Requirement: Write out only the lines from the line containing "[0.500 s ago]" to the end of the listing below, both included, exactly as they stand. Drop the pictures.

* * * * *

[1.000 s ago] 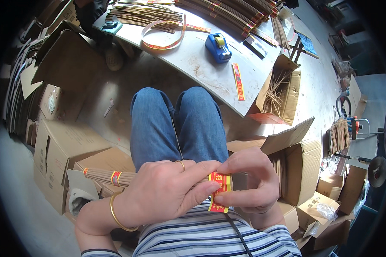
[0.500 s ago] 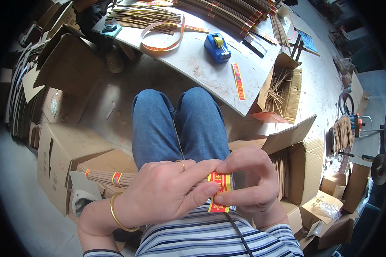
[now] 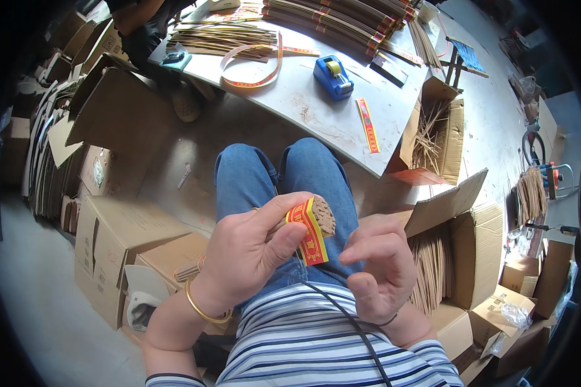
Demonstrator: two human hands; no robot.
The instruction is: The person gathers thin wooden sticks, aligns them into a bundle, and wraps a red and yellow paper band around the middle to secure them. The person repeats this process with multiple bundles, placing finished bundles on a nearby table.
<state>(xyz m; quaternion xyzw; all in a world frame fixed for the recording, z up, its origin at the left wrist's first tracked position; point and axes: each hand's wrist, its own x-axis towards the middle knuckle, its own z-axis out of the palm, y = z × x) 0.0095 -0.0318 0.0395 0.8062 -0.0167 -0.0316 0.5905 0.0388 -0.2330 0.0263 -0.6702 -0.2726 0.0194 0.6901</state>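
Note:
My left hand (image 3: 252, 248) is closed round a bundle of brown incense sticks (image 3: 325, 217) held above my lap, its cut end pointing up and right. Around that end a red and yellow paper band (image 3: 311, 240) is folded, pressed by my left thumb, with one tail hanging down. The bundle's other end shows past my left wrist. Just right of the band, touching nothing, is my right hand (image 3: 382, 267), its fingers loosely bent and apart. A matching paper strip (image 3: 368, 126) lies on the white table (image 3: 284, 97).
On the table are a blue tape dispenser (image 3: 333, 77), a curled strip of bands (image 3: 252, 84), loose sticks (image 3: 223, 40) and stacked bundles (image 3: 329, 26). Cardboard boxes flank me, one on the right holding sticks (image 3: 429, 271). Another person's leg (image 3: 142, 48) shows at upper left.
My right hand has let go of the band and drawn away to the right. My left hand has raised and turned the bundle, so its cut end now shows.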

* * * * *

Answer to this task:
[0.500 s ago] 
[now] 
Demonstrator: two human hands; no robot.
The instruction is: The person gathers thin wooden sticks, aligns them into a bundle, and wraps a red and yellow paper band around the middle to secure them. The person repeats this process with multiple bundles, placing finished bundles on a nearby table.
<state>(xyz m; quaternion xyzw; all in a world frame fixed for the recording, z up, its origin at the left wrist's first tracked position; point and axes: each hand's wrist, its own x-axis towards the middle knuckle, its own z-axis out of the palm, y = z × x) 0.0095 -0.0318 0.0395 0.8062 -0.0167 -0.0316 0.5905 0.0388 -0.2330 0.0263 -0.6702 -0.2726 0.0194 0.6901</state>
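Note:
My left hand (image 3: 252, 248) is closed round a bundle of brown incense sticks (image 3: 325, 217) held above my lap, its cut end pointing up and right. Around that end a red and yellow paper band (image 3: 311, 240) is folded, pressed by my left thumb, with one tail hanging down. The bundle's other end shows past my left wrist. Just right of the band, touching nothing, is my right hand (image 3: 382, 267), its fingers loosely bent and apart. A matching paper strip (image 3: 368, 126) lies on the white table (image 3: 284, 97).
On the table are a blue tape dispenser (image 3: 333, 77), a curled strip of bands (image 3: 252, 84), loose sticks (image 3: 223, 40) and stacked bundles (image 3: 329, 26). Cardboard boxes flank me, one on the right holding sticks (image 3: 429, 271). Another person's leg (image 3: 142, 48) shows at upper left.
My right hand has let go of the band and drawn away to the right. My left hand has raised and turned the bundle, so its cut end now shows.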

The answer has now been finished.